They worked as a government lawyer and nurse in their home country Brazil. Now, Rodrigo and his wife Daiane are preaching and teaching in a Roma village in Slovenia every week, excited to see a new community of Jesus followers grow.
“God is amazing and I love serving Him,“ enthuses Rodrigo. “That’s why as a lawyer I could give up my well-paid job and all my clients, and have no problem to live in missions today.For me, every day is exciting!”
Born and raised on the northern coast of Brazil, Rodrigo and Daiane are from Belem, a major city on the Amazon delta. Since 2019 they have served God in the tiny nation of Slovenia in central south-east Europe, exchanging tropical rainforests and year-round 30C temperatures, for Alpine mountains and sub-zero winters. “We had never worn winter clothes before, didn’t know how to choose or put them on!” Rodrigo says, laughing.
A vision for Slovenia
Rodrigo and Daiane were already heavily involved in church work, when in 2016 God began speaking to the newly married couple about serving Him abroad. A year later they visited a Brazilian friend who was serving God in Slovenia, where evangelical believers are 0.1 per cent of the population of 2 million. The couple were struck by the spiritual need they saw in the country: a culture shaped by Catholic traditions but now heavily influenced by New Age and humanism. They travelled down through other Balkan countries, asking God where they should serve, but Slovenia was now imprinted on both Rodrigo and Daiane’s hearts.
Back home, they returned to their jobs, but God kept speaking to them about Slovenia. “In the process of joining OM, there was one very special day when God resolved all the outstanding issues about our jobs, financial support and our apartment, “ remembers Rodrigo. “It was such a confirmation that He would lead and provide for us.” And so in April 2019 they moved to Slovenia.
Podcasts touch an unreached community
Rodrigo and Daiane started a youth group and helped lead worship in a church in the capital Ljubljana. The church had a strong online presence, with complete services going out on platforms like YouTube.
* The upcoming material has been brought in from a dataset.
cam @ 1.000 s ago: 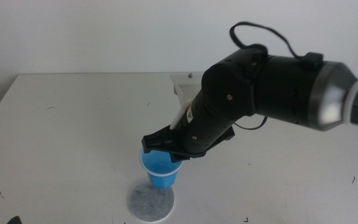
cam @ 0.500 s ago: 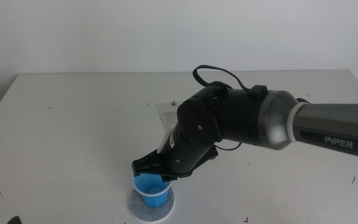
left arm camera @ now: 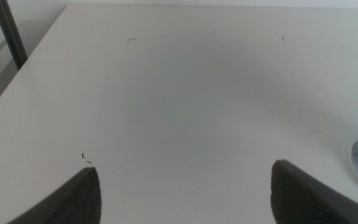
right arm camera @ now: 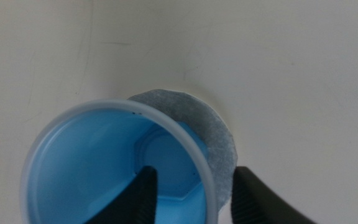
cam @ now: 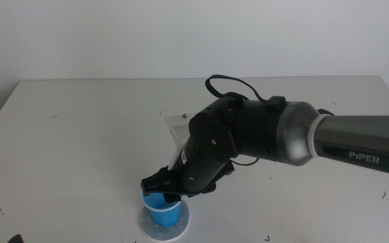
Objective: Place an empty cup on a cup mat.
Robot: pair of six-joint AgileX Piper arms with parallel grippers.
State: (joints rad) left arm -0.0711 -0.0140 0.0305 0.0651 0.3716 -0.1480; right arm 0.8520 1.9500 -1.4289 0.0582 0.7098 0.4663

But when they started using bite-sized online podcasts, well suited to smartphones, the audience increased. One of the listeners was a young mother called Anja*, from a Roma neighbourhood over an hour’s drive away. One Sunday she came all the way to bring her son Daniel* to the evening service , and in floods of tears, begged Klemen, the pastor, and Rodrigo to pray for his healing.
Daniel was one and a half years old, deaf, blind and needing oxygen to breathe, from birth. Afterwards, Anja explained how she’d found the church’s podcasts, and recently heard Klemen declaring God’s power to heal. “I hadn’t met many Roma people before, and didn’t realise then how marginalised they are,” recalls Rodrigo. “I now see what a huge cultural barrier Anja had to overcome, in entering any place which is ‘Slovenian’. But she was just desperate that we pray for Daniel.” One week later Anja phoned Klemen, full of joy that Daniel was now breathing normally, without oxygen, and his actions showed he had gained partial vision and hearing. Doctors later confirmed this.
The community responds to the gospel
Anja invited Klemen and Rodrigo to a celebratory lunch in her village – a big honour for people from outside the Roma community. They crammed into the kitchen of her father’s house with 12 of her family members. News of Daniel's healing had spread like wildfire through the community and when Klemen and Rodrigo were invited to share the gospel, everyone wanted to follow Jesus. The following Tuesday, another 25 people squeezed into the kitchen, and 20 more were saved. “We’ve been preaching and teaching in that kitchen every week since then,” says Rodrigo excitedly. “At least 30 people always come, and 25 have been baptised in the local river. Jesus has healed many people, and they come from villages all around to hear the gospel. People are also abandoning ‘folk’ Catholic practices and occultic traditions. It’s so amazing what the Lord is doing!”
Planting a Roma church
With most new believers being illiterate, Rodrigo can’t use written discipleship materials with them, but finds people respond well to parables and stories, and visual depictions of the gospel. Meanwhile Daiane works with a dozen kids aged between four and twelve, who come every week, also loving artwork and stories. They were wild and rowdy at first, but are now calmer and better engaged. Apart from Klemen, 4 or 5 members from the church in Ljubljana come as translators or helpers. “My language skills are improving, though I can’t preach in Slovenian yet. But I get lots of practice because I’m now spending lots of time with the Roma,” comments Rodrigo. They plan to launch a church soon, with meetings twice a week. “I will be the lead pastor but hope to raise up leaders from within the community.”
One big practical issue remains: they need more space. The house they’re gathering in now is overflowing. As a cheap and rapid solution, they’re planning to turn two old shipping containers into a church. “We hope to get this project completed before this winter so we don’t lose anyone,” says Rodrigo. “We want to see a vibrant church grow at the heart of this community, where Roma people can be themselves and worship God with their own culture and music.”